Here is my solution to a), for example:

Coplanar vectors

$$ \vec{A} \cdot{} (\vec{B} + \vec{C}) = \Vert \vec{A} \Vert \Vert \vec{B} + \vec{C} \Vert \cos{\phi} $$ Now,

B and C

$$ (\Vert \vec{B} + \vec{C} \Vert)^2 = (\Vert \vec{C} \Vert \sin{\alpha})^2 + (\Vert \vec{B} \Vert + \Vert \vec{C} \Vert \cos{\alpha} )^2 \\ (\Vert \vec{B} + \vec{C} \Vert)^2 = C^2 \sin^2{\alpha} + B^2 + C^2 \cos^2{\alpha} + 2BC\cos{\alpha} \\ (\Vert \vec{B} + \vec{C} \Vert)^2 = B^2 + C^2 + 2BC\cos{\alpha} $$ and,
$$ \tan{\theta} = \frac{C\sin{\alpha}} {B + C \cos{\alpha}}\\ \cos{\theta} = \frac{B + C\cos{\alpha}} {\Vert \vec{B} + \vec{C} \Vert} $$

$$ \vec{A} \cdot{} (\vec{B} + \vec{C}) = A \Vert \vec{B} + \vec{C} \Vert \cos{(\beta + \theta)} \\ \vec{A} \cdot{} (\vec{B} + \vec{C}) = A \Vert \vec{B} + \vec{C} \Vert (\cos{\beta}\cos{\theta} - \sin{\beta}\sin{\theta})\\ \vec{A} \cdot{} (\vec{B} + \vec{C}) = A \Vert \vec{B} + \vec{C} \Vert [\cos{\theta}(\cos{\beta} - \sin{\beta}\tan{\theta})] $$ On substitution,
$$ \vec{A} \cdot{} (\vec{B} + \vec{C}) = A \Vert \vec{B} + \vec{C} \Vert \left[\frac{B + C\cos{\alpha}} {\Vert \vec{B} + \vec{C} \Vert}\left(\cos{\beta} - \sin{\beta}\frac{C\sin{\alpha}} {B + C \cos{\alpha}}\right)\right] $$ $$ \vec{A} \cdot{} (\vec{B} + \vec{C}) = A\left[B + C\cos{\alpha} \left(\cos{\beta} - \sin{\beta}\frac{C\sin{\alpha}} {B + C \cos{\alpha}}\right)\right] $$ $$ \vec{A} \cdot{} (\vec{B} + \vec{C}) = A \cos{\beta} \left(B + C\cos{\alpha}\right) - AC\sin{\alpha}\sin{\beta} \\ \vec{A} \cdot{} (\vec{B} + \vec{C}) = AB \cos{\beta} + AC\cos{\alpha}\cos{\beta} - AC\sin{\alpha}\sin{\beta} \\ \vec{A} \cdot{} (\vec{B} + \vec{C}) = AB \cos{\beta} + AC\left(\cos{\alpha}\cos{\beta} - \sin{\alpha}\sin{\beta}\right) \\ \vec{A} \cdot{} (\vec{B} + \vec{C}) = \Vert \vec{A} \Vert \Vert \vec{B} \Vert \cos{\beta} + \Vert \vec{A} \Vert \Vert \vec{C} \Vert \cos{(\alpha + \beta)}\\ \vec{A} \cdot{} (\vec{B} + \vec{C}) = \vec{A} \cdot \vec{B} + \vec{A} \cdot \vec{C} $$ $$Q.E.D$$ I was able to prove distributivity for the cross product similarly.
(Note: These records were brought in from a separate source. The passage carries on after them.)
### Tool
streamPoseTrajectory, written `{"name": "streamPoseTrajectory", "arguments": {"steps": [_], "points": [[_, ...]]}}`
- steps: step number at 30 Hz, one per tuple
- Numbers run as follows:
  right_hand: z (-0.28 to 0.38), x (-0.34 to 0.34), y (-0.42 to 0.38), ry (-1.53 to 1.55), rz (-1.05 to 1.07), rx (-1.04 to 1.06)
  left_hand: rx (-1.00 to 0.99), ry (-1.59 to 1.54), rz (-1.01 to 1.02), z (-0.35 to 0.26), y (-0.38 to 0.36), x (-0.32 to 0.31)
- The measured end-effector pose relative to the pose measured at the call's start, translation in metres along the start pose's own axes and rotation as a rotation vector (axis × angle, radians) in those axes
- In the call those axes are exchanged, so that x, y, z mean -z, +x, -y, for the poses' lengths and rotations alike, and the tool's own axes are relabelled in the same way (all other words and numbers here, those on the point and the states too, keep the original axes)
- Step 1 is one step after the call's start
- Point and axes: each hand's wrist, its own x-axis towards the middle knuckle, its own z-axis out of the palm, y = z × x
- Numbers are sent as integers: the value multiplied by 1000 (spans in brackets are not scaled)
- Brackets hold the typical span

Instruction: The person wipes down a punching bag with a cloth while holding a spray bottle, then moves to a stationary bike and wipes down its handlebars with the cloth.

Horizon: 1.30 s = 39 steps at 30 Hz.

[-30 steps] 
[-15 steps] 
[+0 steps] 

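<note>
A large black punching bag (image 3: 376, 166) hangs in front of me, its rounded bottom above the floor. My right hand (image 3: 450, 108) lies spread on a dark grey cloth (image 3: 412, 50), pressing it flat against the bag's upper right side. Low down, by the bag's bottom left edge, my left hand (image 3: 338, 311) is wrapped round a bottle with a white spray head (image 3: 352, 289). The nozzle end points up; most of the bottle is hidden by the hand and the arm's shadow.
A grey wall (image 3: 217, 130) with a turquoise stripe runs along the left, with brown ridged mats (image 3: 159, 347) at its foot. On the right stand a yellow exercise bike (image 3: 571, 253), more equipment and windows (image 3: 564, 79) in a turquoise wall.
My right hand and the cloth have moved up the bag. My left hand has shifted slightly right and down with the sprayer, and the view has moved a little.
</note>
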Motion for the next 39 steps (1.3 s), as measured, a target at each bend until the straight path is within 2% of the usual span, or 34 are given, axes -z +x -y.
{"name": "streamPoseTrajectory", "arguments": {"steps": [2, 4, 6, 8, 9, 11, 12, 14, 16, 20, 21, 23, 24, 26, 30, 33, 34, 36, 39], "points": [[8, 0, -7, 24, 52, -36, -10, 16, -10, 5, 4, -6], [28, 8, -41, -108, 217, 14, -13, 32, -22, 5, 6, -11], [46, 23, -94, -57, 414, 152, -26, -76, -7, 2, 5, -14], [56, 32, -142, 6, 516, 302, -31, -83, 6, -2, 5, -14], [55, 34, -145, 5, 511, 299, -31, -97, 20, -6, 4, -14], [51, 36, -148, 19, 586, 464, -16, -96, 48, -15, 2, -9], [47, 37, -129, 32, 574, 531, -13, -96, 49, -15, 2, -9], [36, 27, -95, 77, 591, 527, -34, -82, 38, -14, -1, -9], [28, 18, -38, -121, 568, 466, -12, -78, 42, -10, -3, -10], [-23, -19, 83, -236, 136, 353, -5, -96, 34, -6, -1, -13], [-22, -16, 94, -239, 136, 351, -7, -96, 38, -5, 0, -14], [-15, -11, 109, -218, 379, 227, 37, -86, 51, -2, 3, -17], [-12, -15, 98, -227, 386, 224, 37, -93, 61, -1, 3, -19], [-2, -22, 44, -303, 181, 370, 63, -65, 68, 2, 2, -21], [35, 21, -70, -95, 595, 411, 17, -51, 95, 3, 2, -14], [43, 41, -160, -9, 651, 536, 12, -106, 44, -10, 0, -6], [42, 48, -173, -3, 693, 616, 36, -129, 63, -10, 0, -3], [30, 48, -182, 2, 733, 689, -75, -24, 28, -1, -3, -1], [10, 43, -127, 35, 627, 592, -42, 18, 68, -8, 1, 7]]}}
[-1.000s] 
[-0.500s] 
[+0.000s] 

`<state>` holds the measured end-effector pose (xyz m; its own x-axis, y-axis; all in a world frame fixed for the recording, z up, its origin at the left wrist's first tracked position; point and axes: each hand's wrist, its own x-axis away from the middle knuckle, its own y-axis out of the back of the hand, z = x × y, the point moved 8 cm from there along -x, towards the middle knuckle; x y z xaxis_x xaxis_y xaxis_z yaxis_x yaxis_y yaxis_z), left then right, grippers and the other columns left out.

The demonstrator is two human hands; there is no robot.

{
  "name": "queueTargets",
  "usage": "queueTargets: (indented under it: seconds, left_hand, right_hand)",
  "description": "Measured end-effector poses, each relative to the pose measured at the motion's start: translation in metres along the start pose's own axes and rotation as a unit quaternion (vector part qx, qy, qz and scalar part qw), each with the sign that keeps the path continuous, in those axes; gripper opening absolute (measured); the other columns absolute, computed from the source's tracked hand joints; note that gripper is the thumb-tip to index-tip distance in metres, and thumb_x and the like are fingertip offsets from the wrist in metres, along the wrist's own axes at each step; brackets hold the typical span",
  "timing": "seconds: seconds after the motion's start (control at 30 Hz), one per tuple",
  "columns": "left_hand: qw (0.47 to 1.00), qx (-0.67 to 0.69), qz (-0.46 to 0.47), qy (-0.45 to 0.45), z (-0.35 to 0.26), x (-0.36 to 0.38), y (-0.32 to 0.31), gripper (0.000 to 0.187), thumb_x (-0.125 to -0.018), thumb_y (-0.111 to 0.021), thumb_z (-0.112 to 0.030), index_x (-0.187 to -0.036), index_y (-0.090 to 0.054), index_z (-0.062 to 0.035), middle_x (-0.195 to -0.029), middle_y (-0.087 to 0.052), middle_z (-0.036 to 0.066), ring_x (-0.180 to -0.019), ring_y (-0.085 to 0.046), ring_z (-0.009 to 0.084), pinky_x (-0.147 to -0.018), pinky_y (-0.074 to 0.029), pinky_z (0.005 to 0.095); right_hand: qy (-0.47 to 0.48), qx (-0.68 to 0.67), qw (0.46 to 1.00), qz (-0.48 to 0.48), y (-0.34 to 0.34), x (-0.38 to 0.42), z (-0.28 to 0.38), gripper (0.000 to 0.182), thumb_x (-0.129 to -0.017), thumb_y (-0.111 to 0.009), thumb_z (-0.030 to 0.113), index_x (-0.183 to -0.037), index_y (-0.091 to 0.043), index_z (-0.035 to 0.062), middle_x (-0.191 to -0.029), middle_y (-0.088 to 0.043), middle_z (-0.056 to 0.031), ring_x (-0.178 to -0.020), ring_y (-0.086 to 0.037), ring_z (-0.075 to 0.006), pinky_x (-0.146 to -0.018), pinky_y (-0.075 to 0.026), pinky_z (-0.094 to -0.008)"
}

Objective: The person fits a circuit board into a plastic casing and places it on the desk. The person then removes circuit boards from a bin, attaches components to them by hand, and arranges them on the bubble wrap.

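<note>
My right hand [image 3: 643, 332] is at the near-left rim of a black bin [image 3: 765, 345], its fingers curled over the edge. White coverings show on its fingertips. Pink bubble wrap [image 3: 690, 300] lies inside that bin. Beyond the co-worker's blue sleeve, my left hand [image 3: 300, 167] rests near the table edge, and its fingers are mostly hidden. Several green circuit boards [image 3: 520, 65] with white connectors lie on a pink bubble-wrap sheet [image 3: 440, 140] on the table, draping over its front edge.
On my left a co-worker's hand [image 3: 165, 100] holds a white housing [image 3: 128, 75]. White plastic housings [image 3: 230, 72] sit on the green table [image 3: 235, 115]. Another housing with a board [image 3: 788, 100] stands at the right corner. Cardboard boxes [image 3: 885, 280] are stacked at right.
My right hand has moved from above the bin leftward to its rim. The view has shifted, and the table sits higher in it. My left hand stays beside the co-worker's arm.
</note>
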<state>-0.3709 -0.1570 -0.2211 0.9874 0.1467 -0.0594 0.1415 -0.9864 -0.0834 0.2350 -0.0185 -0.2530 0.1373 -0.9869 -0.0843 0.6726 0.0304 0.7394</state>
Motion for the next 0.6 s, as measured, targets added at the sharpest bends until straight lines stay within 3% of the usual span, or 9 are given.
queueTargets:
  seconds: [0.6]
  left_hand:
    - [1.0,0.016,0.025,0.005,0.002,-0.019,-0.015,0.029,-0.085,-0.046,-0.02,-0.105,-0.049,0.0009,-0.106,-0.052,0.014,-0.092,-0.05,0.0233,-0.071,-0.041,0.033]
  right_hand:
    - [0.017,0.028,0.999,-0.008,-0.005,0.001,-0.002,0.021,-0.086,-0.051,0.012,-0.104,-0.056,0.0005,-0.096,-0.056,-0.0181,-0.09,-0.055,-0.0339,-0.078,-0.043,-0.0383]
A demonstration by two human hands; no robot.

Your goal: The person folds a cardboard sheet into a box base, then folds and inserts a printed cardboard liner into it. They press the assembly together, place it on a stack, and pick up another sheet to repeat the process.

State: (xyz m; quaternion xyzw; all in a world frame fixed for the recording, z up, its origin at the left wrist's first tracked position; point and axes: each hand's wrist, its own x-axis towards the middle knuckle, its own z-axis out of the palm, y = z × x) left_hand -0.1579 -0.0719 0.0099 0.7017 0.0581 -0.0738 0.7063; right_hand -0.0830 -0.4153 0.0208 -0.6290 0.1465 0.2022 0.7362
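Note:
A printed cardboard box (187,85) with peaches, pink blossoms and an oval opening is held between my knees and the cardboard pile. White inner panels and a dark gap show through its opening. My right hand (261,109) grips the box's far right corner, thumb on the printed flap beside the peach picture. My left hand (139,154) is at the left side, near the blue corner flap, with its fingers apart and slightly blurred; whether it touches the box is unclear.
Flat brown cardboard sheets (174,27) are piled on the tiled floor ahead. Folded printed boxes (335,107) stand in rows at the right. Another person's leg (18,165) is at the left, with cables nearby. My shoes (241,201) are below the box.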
Not sure if I'm overcomplicating things or just not looking at it the right way, but I can't seem to solve the general case in this way, i.e., I can't seem to find a proper relation between $\phi$, $\beta$, and $\theta$ as I did for the coplanar case $\left(\phi = \beta + \theta\right)$. I'd really appreciate it if someone pointed me in the right direction rather than spoil the answer. The cylinder answer makes a lot of sense but just isn't rigorous enough for my taste. Basically, if I can relate the angles, I think I will be able to solve the general case.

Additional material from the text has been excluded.